**Description of the task**
Using the records below, write out again exactly the lines that begin at the line containing "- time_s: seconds" and end at the line containing "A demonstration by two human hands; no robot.", and no other lines.

**Data shown**
···

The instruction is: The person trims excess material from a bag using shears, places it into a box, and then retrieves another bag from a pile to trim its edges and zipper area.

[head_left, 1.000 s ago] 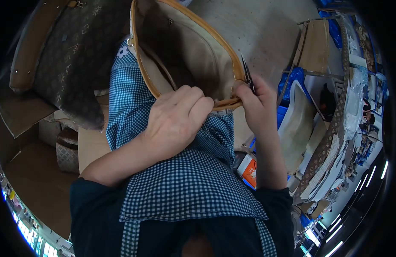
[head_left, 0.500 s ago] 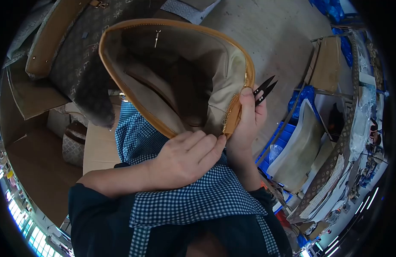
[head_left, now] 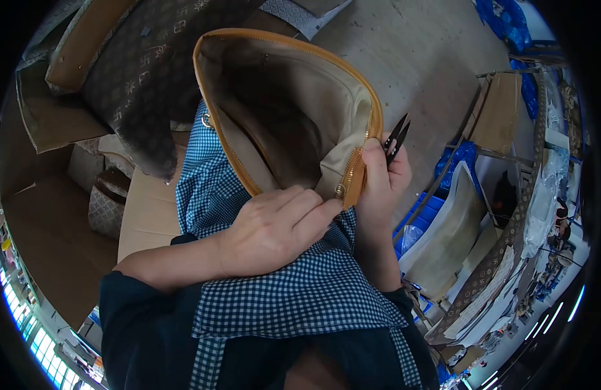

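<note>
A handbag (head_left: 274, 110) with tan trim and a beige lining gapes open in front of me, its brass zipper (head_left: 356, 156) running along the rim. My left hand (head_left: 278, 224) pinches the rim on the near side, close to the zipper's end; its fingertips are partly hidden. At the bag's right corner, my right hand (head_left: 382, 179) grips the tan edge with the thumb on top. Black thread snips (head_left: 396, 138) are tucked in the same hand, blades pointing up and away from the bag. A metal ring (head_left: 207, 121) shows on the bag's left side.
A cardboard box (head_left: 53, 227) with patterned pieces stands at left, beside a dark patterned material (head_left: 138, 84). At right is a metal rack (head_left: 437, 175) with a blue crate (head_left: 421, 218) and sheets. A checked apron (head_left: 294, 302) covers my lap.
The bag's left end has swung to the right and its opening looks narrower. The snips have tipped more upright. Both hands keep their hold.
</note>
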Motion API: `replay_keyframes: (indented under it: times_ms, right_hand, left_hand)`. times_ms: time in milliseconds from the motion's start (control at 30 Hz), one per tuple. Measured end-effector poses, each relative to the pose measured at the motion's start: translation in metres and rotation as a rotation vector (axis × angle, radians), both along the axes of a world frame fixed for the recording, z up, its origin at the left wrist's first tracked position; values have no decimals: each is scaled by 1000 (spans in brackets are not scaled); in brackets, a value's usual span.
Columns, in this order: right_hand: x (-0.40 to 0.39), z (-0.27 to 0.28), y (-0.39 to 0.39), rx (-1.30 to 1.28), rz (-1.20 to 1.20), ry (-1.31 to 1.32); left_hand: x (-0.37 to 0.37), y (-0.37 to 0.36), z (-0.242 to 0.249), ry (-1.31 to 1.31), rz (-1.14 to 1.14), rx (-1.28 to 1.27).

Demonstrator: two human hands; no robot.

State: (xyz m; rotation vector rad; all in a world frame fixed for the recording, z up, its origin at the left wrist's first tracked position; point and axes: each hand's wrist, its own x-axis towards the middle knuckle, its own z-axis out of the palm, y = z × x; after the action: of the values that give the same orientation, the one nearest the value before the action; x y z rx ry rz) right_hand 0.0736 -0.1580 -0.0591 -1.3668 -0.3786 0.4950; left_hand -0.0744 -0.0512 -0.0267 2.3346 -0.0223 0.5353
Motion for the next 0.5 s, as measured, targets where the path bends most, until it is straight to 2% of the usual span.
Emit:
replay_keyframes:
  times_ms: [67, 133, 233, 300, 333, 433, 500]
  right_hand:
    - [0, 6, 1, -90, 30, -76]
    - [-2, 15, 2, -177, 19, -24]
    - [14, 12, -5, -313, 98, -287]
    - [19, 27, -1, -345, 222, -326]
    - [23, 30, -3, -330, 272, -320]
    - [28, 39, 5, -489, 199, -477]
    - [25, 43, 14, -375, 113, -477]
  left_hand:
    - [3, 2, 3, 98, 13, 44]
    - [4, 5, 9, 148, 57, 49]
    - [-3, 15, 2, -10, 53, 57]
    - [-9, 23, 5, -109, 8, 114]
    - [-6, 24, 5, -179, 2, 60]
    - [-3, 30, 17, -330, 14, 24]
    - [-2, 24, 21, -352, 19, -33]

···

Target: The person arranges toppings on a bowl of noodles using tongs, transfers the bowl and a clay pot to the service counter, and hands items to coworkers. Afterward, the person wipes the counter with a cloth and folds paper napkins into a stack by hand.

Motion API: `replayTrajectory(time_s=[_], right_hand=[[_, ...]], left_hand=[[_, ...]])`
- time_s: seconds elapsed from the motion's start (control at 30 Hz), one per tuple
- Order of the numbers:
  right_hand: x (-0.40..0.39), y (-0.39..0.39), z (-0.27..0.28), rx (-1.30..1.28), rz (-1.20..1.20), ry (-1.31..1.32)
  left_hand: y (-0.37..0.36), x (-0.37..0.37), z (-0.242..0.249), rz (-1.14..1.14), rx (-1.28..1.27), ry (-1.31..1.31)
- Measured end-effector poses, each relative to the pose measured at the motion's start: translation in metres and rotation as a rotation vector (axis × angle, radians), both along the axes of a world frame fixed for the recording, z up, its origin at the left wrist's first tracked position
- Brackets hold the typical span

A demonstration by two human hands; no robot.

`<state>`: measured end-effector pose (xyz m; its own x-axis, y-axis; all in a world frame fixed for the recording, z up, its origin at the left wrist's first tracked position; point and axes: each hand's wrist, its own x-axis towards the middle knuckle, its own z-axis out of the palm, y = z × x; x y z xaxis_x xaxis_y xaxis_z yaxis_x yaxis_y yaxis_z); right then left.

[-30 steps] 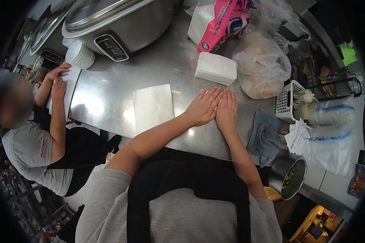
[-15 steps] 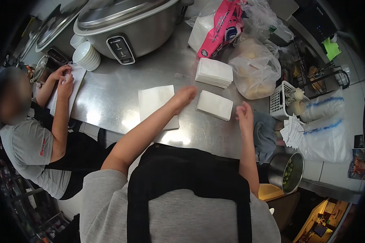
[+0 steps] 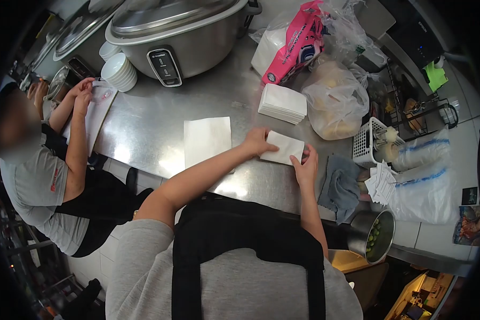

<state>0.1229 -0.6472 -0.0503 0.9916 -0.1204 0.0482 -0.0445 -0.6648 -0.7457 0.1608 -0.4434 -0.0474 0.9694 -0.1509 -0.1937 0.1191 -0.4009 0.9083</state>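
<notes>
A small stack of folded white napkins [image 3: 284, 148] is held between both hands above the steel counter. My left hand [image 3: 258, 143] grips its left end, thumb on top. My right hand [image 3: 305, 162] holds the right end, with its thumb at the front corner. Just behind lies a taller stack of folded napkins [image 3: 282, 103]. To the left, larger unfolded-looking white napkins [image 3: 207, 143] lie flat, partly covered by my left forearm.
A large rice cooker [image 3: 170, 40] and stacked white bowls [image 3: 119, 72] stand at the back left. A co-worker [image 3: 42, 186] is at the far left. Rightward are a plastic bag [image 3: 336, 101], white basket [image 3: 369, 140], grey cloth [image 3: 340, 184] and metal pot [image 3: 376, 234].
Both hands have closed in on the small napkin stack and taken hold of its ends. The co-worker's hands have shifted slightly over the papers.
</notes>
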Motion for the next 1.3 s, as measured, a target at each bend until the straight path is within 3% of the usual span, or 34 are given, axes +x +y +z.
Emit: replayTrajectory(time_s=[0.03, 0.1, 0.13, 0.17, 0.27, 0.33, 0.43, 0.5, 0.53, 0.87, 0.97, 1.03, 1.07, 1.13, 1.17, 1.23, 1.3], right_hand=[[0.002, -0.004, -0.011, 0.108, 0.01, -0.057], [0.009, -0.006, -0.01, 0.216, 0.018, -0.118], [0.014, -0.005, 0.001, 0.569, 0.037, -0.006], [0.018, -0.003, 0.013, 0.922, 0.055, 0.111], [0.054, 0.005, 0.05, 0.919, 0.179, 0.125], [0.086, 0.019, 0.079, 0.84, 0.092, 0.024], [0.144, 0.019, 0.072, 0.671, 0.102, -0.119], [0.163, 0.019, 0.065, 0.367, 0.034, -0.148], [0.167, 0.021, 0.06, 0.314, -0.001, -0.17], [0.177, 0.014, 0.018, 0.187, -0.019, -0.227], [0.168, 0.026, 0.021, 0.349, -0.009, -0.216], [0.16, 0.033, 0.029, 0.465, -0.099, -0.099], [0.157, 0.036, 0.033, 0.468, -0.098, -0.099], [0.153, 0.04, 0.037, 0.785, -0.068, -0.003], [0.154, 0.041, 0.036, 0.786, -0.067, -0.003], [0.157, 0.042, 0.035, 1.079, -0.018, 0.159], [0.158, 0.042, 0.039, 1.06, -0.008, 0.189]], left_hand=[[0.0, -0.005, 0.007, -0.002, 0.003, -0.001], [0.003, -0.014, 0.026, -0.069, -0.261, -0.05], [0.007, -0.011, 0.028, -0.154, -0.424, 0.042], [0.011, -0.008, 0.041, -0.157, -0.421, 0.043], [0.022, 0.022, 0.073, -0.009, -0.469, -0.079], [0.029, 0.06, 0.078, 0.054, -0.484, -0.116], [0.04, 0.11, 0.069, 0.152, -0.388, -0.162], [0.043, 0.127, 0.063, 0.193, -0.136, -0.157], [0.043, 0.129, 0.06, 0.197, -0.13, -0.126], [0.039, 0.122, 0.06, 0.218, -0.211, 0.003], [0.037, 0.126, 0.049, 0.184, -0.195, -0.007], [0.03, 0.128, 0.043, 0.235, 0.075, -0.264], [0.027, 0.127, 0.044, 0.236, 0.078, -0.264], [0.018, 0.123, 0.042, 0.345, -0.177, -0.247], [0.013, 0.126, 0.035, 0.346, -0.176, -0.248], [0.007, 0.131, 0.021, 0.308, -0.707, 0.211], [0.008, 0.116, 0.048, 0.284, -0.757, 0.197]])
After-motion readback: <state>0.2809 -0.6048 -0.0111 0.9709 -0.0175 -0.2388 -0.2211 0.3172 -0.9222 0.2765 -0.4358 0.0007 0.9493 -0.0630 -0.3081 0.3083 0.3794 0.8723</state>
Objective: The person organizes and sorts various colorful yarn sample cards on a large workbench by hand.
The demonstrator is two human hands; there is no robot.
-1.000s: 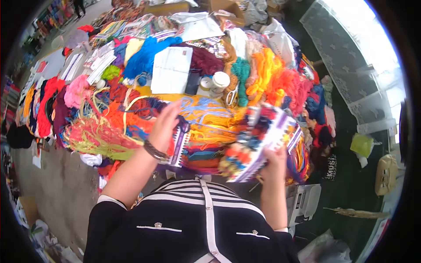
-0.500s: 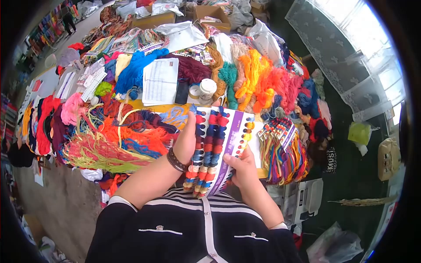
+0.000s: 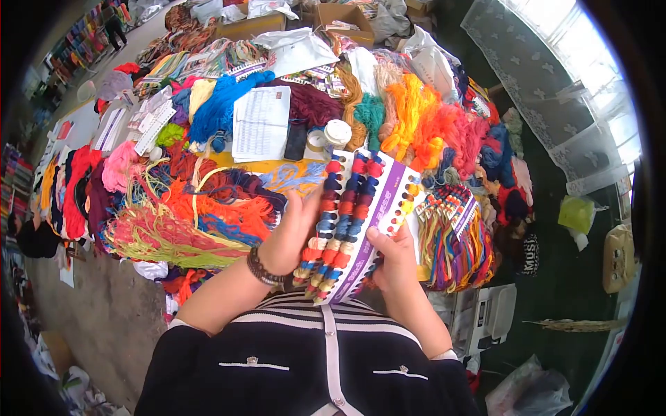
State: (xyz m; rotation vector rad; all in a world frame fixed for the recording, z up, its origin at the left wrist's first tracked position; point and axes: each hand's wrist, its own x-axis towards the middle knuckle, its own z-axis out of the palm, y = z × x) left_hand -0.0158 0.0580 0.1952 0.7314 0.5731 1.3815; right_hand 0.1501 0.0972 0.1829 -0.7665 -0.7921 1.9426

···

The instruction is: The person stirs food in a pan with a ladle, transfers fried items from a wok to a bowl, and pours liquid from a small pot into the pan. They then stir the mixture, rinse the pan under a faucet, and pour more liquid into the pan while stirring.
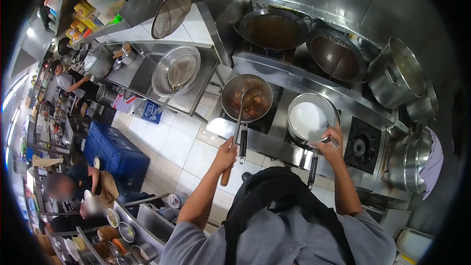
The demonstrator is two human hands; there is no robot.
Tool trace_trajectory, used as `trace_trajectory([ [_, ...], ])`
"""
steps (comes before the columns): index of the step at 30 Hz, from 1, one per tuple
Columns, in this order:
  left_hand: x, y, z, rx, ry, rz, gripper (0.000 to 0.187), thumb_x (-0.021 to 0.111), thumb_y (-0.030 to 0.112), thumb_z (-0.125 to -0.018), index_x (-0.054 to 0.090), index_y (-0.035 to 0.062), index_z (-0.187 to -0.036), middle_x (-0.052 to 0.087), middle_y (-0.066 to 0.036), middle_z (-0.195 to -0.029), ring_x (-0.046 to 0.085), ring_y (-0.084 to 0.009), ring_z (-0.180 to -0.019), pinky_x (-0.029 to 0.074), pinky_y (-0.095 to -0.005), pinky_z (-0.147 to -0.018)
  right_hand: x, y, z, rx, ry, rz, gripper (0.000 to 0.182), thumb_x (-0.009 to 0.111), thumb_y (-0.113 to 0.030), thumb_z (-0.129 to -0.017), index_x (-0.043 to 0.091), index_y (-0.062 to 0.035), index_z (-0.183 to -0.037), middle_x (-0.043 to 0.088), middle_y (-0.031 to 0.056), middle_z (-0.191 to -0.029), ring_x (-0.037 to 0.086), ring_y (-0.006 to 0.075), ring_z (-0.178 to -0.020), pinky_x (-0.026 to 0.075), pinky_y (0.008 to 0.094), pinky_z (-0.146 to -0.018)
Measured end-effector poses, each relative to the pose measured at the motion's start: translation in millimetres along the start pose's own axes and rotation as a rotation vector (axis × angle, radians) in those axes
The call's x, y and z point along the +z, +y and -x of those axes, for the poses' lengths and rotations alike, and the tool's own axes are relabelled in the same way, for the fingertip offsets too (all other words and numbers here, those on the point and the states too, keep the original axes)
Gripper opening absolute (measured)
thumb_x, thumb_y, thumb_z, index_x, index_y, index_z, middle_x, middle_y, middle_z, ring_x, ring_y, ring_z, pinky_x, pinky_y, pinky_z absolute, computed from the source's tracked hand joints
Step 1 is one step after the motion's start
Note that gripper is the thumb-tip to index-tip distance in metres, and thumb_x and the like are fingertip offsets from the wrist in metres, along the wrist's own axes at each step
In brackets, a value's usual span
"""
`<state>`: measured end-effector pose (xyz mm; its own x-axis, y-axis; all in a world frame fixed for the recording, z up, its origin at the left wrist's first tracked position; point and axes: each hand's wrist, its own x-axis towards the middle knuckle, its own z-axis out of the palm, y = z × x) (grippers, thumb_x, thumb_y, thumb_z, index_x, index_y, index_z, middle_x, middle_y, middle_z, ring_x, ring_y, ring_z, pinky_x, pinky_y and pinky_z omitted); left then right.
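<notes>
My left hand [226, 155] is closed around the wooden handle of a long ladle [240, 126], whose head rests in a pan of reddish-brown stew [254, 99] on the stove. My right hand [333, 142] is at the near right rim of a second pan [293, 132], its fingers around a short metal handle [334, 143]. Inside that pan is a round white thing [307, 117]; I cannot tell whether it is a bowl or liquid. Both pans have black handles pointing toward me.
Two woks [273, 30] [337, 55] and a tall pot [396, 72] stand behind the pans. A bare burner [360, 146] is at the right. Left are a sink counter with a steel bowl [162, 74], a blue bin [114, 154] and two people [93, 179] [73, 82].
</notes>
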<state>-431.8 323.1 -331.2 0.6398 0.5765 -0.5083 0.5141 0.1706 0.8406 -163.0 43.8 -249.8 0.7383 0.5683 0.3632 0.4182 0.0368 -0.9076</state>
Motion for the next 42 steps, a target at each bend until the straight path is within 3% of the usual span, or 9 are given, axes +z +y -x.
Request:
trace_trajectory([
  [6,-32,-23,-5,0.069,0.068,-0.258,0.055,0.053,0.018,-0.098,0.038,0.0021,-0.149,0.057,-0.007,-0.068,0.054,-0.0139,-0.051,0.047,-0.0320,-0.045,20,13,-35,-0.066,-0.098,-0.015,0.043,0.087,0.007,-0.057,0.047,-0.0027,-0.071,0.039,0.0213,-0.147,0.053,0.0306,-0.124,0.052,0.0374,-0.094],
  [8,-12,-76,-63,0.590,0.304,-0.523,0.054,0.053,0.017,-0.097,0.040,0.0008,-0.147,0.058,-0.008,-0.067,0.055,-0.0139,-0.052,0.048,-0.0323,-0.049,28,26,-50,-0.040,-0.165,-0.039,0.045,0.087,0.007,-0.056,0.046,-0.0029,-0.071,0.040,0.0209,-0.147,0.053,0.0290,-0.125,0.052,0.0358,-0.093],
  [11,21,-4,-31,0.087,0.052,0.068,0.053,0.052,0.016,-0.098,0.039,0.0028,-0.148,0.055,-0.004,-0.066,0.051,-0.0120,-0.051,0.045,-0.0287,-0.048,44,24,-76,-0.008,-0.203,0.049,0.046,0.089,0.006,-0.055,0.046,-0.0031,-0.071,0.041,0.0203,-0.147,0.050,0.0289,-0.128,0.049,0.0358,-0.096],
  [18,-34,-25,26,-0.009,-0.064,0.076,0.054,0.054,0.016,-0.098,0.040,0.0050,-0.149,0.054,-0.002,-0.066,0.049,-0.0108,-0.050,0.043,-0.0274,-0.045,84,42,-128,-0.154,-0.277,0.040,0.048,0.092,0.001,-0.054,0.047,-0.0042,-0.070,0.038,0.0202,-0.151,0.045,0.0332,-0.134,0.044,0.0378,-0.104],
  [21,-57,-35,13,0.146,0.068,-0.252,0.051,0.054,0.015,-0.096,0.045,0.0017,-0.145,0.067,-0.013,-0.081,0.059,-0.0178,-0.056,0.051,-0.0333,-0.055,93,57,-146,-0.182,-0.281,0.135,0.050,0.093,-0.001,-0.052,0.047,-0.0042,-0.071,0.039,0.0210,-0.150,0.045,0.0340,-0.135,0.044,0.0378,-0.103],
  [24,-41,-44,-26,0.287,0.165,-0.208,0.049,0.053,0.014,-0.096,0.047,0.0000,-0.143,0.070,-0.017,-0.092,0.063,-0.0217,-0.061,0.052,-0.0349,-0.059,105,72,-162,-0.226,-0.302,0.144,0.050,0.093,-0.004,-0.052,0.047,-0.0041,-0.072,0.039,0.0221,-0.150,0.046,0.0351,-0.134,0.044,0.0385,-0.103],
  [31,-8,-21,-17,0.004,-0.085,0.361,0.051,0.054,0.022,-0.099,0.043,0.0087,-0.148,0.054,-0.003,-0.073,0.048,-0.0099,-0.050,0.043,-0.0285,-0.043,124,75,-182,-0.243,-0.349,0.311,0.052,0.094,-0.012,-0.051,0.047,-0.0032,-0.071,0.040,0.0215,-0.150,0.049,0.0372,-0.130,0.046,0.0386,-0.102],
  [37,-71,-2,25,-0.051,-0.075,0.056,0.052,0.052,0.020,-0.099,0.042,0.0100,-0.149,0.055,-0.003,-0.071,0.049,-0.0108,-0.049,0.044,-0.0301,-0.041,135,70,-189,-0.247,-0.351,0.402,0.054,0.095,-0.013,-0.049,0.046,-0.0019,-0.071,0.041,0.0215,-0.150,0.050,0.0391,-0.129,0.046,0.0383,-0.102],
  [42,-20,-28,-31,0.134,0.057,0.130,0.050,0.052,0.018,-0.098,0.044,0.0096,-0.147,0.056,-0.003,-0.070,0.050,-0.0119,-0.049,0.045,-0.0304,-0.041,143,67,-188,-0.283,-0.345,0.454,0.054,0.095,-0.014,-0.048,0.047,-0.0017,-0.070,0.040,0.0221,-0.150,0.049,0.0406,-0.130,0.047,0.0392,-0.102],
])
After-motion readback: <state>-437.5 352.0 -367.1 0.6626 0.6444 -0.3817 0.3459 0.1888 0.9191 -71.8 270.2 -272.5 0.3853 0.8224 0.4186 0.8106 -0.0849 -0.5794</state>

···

**Answer for this exercise**
- time_s: seconds elapsed from the motion's start (control at 30 Hz), one per tuple
- Order of the numbers:
  right_hand: x (-0.40..0.39), y (-0.39..0.39), z (-0.27..0.28), rx (-1.30..1.28), rz (-1.20..1.20), ry (-1.31..1.32)
  left_hand: y (-0.37..0.36), x (-0.37..0.37), z (-0.242..0.249), rz (-1.14..1.14), rx (-1.28..1.27), ry (-1.31..1.31)
- Measured end-effector poses, each relative to the pose measured at the motion's start: translation in metres and rotation as a rotation vector (axis × angle, radians), both along the axes of a world frame fixed for the recording, z up, its origin at the left wrist's first tracked position
- Brackets hold the typical span

A demonstration by two human hands; no robot.

Nothing else goes in the answer.